“Godly sorrow worketh repentance unto salvation not to be repented of, but the sorrow of the world worketh death.” 2 Cor. 7: 10.
The world is full of sorrow. It comes both to the sinner and to the saint, but oh, how different it comes to each.
I. The Sorrow of the World
There is no comfort for the sinner’s sorrow. There is no profit in his pain. Like the fire which consumes the dross, so the flames of suffering burn his heart to ashes and leave nothing but the bitter dregs and the burning lye.
1. Comfortless Trials. What can we say to comfort the heart that has no God, no Christ, no hope beyond and no faith in an overruling Providence here? Is there any task so trying as to stand by the bier of one who has died without the Savior and speak to a sorrowing household, who are equally destitute of His love and to whom that parting is forever? One can understand the terrible force and meaning of the apostle’s words, “That you sorrow not as others who have no hope.”
2. Wasted Sorrow. The Christian’s trials are a wholesome discipline intended to teach him precious lessons in the school of holy character. Our trials are but “child training,” as the apostle beautifully calls it in Hebrews, but the sufferings of the ungodly have no such issue. True, they are intended to arouse the conscience and transform the life, but they are unheeded and unblessed, and God at last gets tired of inflicting pain that does no good, and we hear Him crying in the pathetic language of the prophet, “Why should you be stricken any more; you will revolt more and more, the whole head is sick and the whole heart is faint.” How sad that so many have to suffer bereavement, disappointment, loss and failure and after all be like the one of whom Jehovah says in Isaiah, “For the iniquity of his covetousness was I wroth and smote him, but he went on frowardly in the way of his heart.”
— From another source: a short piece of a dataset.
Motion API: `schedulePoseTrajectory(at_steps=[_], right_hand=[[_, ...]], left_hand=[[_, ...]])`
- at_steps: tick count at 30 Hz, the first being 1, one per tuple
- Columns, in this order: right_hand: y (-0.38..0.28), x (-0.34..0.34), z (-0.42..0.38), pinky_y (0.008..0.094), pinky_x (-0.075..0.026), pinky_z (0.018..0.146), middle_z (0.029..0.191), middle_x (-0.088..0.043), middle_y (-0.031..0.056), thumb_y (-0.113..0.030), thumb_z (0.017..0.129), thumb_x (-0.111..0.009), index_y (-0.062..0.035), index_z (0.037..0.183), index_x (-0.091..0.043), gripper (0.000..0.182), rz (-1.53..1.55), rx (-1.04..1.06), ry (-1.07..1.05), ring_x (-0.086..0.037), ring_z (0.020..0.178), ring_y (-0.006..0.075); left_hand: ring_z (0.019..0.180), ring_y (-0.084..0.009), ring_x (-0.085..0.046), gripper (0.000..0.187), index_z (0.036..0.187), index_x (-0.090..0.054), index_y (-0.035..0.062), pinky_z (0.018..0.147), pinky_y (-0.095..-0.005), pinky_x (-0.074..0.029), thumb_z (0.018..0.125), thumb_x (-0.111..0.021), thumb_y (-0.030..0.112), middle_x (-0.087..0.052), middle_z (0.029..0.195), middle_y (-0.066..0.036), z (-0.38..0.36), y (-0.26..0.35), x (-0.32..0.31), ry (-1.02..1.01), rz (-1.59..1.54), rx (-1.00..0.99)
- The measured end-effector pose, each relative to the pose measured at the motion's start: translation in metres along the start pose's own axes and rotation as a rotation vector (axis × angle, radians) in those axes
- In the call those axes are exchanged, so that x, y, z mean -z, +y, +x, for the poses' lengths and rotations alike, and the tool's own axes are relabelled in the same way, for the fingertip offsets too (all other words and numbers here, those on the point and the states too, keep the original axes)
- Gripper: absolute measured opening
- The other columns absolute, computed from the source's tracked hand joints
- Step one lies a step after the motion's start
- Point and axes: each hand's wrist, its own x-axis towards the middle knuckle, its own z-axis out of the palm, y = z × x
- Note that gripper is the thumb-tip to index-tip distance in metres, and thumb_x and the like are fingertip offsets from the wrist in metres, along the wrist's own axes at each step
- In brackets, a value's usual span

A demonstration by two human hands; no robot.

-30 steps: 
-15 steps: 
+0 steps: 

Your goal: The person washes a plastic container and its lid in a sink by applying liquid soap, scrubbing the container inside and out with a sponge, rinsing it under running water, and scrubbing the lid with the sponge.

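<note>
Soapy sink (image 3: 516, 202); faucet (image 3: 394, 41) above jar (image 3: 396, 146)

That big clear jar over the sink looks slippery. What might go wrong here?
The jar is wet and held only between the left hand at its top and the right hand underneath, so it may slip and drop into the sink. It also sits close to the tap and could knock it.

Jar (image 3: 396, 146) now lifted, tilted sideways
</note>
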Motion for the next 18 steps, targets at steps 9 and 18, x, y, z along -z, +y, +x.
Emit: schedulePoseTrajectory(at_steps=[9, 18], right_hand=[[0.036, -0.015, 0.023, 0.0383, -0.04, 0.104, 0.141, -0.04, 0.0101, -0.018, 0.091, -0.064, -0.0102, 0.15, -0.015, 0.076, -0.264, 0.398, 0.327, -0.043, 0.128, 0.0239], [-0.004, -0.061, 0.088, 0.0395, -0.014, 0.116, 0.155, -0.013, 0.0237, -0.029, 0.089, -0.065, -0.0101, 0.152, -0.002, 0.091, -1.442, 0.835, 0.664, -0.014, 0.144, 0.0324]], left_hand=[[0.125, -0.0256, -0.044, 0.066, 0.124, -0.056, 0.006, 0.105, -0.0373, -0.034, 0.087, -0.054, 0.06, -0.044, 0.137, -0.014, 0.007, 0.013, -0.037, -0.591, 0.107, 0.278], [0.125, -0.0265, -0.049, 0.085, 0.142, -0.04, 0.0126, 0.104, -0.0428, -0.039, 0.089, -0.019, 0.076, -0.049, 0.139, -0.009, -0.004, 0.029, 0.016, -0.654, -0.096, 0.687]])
If our trials only taught us any good, they would not seem so hard, but to suffer in vain and find it has only embittered and hardened the heart, this indeed is the very sharpness of grief.
3. Vain Regrets. One of the sources of the worldling’s sorrow is the painful reflection upon his past and the stinging memory of opportunities lost, of loved ones wronged, of sin and suffering that never can be repaired again. There is no more bitter drop in the cup of retribution than to have God say to a soul, “Son, remember.” To go alone with our own heart and retrace our wretched steps through all the chambers of memory, and see in the full light of experience the consequences of our sin and folly and know that it is irremediable, this indeed is the “sorrow of the world that works death.”
4. Futile Fears and Griefs. One of the sweetest comforts of the Christian is the thought that he is saved both from his past and future. The promise of the Lord is, “The Lord will go before you and the God of Jacob shall be your rearguard.” That is, God will take care of your future and your past. But the ungodly have no such overshadowing Presence. The past remains in all its grim reality and fraught with all its future fruition, and, before, there is foreboding, fear and the thousand anxieties that all the world’s philosophy is unable to still.
5. Self Judging. Conscience is the dread accuser of the wrongdoer, and conscience, without the restraint of divine mercy, is a terrible tyrant. There is no punishment more severe than that which we have power to inflict upon ourselves. To see your worthlessness, to know that you are wholly bad and helpless to make yourself better, to condemn yourself in utter disgust and self-despair has no healing virtue in it, no help for you and no balm to alleviate the pain. It is but the beginning of the eternal fire. People sometimes think because they call themselves hard names and inflict severe penances they have somehow made atonement for their evils. There is nothing in this. It is but the scorpion which spends its life in stinging others and then ends its life in stinging itself to death.
6. Chagrin and humiliation because of the deserved punishment of sin is another form of the vain suffering of the world. Many people are quite comfortable about their wrongdoing until it is found out. Then it looms up in lurid colors and the keenest suffering comes from wounded pride and the sense of humiliation before others. But there is no uplifting power in this. It does not reform the criminal to degrade him and expose him. It only destroys the last lingering spark of manhood and drives him into deeper despair. God does not thus try to reform and save, but rather blots out the very remembrance of the evil and lifts us up again into confidence and hope.
7. The Climax of the World’s Sorrow is Despair. One of the illustrious statesmen of this land a century ago is said to have ended his life by repeating in tones of deepest anguish over and over again the one word, “remorse,” “remorse,” “remorse.” But that remorse did not bring true repentance or take away one particle of the deep depravity of his soul. It is but the beginning of the worm that never dies and the fire that never shall be quenched.